◆ PROBLEM DESCRIPTION
Write out the data below in full, unchanged, minus the images.

◆ DATA PROVIDED
=-=-=

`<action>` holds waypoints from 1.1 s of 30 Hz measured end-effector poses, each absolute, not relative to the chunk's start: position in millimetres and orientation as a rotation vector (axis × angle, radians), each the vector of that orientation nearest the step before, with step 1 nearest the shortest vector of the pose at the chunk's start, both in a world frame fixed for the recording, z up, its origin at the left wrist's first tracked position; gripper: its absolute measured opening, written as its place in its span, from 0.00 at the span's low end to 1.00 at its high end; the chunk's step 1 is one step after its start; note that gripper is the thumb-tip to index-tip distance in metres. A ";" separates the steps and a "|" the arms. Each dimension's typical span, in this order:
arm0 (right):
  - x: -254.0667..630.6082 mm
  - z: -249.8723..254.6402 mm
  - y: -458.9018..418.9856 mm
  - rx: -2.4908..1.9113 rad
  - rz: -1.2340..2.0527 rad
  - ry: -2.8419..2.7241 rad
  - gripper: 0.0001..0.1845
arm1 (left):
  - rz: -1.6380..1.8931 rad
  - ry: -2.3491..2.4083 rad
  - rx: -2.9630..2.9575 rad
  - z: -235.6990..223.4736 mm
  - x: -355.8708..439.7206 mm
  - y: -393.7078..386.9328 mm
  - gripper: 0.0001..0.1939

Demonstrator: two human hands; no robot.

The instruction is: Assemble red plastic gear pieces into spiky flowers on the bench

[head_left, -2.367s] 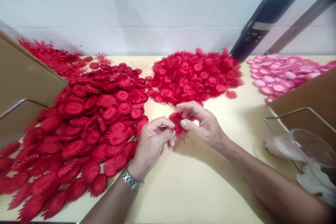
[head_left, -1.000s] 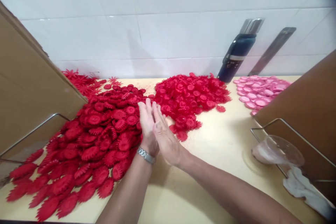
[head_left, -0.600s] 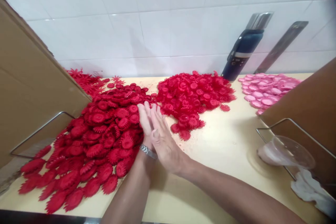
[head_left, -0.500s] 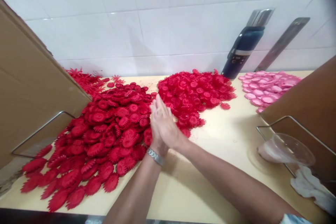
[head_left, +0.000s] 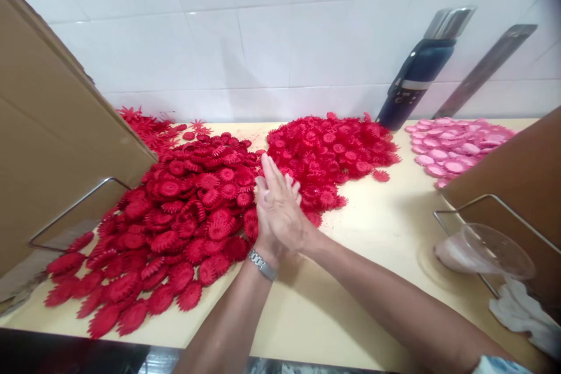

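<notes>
My left hand (head_left: 265, 228) and my right hand (head_left: 283, 213) are pressed palm to palm above the table, fingers stretched out and crossing at an angle. The right one covers much of the left. Whether anything lies between the palms is hidden. Just left of them spreads a large heap of dark red, fringed fabric-like flower discs (head_left: 169, 210). Behind and to the right lies a second heap of brighter red fringed flower pieces (head_left: 333, 149), its near edge partly covered by my fingers. A metal watch (head_left: 262, 265) circles my left wrist.
Flat red star-shaped cutouts (head_left: 146, 128) lie at the back left, and pink discs (head_left: 456, 146) at the back right. A dark blue bottle (head_left: 418, 79) stands by the tiled wall. Cardboard panels (head_left: 56, 87) flank the table (head_left: 350, 315). A clear plastic cup (head_left: 486, 251) and white tissue (head_left: 521, 310) are at right.
Earlier my hands were apart, with fingers bent at a red flower piece. They came together palm to palm, then shifted slightly right and changed angle. The view has also shifted.
</notes>
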State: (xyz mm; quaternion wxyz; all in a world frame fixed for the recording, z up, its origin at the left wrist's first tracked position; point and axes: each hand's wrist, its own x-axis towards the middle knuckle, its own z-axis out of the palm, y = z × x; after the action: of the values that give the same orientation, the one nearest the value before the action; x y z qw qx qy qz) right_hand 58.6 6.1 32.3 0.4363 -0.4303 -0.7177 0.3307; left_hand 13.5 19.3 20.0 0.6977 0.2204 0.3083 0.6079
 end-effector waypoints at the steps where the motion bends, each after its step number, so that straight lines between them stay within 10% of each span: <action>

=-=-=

◆ RESULT
`<action>` holds waypoints from 1.1 s of 30 Hz measured end-effector poses, each absolute, not relative to the chunk's start: position in millimetres and orientation as a rotation vector (axis × angle, radians), each the vector of that orientation nearest the step before, with step 1 nearest the shortest vector of the pose at the chunk's start, both in a world frame fixed for the recording, z up, its origin at the left wrist's first tracked position; gripper: its absolute measured opening, written as its place in its span, from 0.00 at the span's low end to 1.00 at its high end; the chunk's step 1 is one step after its start; note that gripper is the thumb-tip to index-tip distance in metres. A ";" separates the steps and a "|" the arms. Each dimension's typical span, in this order:
arm0 (right):
  - x: -254.0667..630.6082 mm
  - z: -249.8723..254.6402 mm
  - y: -458.9018..418.9856 mm
  - rx: -2.4908..1.9113 rad
  - rz: -1.2340..2.0527 rad
  - ry: -2.8419..2.7241 rad
  - gripper: 0.0001..0.1845
arm1 (left):
  - rz: -1.6380..1.8931 rad
  - ry: -2.3491..2.4083 rad
  - rx: -2.9630..2.9575 rad
  - z: -235.6990..223.4736 mm
  - x: -355.8708..439.7206 mm
  - y: -393.7078..386.9328 mm
  - gripper: 0.0001..0.1939

Demonstrator: two human hands; no robot.

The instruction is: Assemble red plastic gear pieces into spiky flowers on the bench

[head_left, -2.367s] 
[head_left, -1.000s] 
[head_left, -0.600s] 
[head_left, -0.500s] 
[head_left, +0.000s] 

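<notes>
My left hand (head_left: 265, 228) and my right hand (head_left: 283, 213) are pressed palm to palm above the table, fingers stretched out and crossing at an angle. The right one covers much of the left. Whether anything lies between the palms is hidden. Just left of them spreads a large heap of dark red, fringed fabric-like flower discs (head_left: 169, 210). Behind and to the right lies a second heap of brighter red fringed flower pieces (head_left: 333, 149), its near edge partly covered by my fingers. A metal watch (head_left: 262, 265) circles my left wrist.
Flat red star-shaped cutouts (head_left: 146, 128) lie at the back left, and pink discs (head_left: 456, 146) at the back right. A dark blue bottle (head_left: 418, 79) stands by the tiled wall. Cardboard panels (head_left: 56, 87) flank the table (head_left: 350, 315). A clear plastic cup (head_left: 486, 251) and white tissue (head_left: 521, 310) are at right.
Earlier my hands were apart, with fingers bent at a red flower piece. They came together palm to palm, then shifted slightly right and changed angle. The view has also shifted.
</notes>
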State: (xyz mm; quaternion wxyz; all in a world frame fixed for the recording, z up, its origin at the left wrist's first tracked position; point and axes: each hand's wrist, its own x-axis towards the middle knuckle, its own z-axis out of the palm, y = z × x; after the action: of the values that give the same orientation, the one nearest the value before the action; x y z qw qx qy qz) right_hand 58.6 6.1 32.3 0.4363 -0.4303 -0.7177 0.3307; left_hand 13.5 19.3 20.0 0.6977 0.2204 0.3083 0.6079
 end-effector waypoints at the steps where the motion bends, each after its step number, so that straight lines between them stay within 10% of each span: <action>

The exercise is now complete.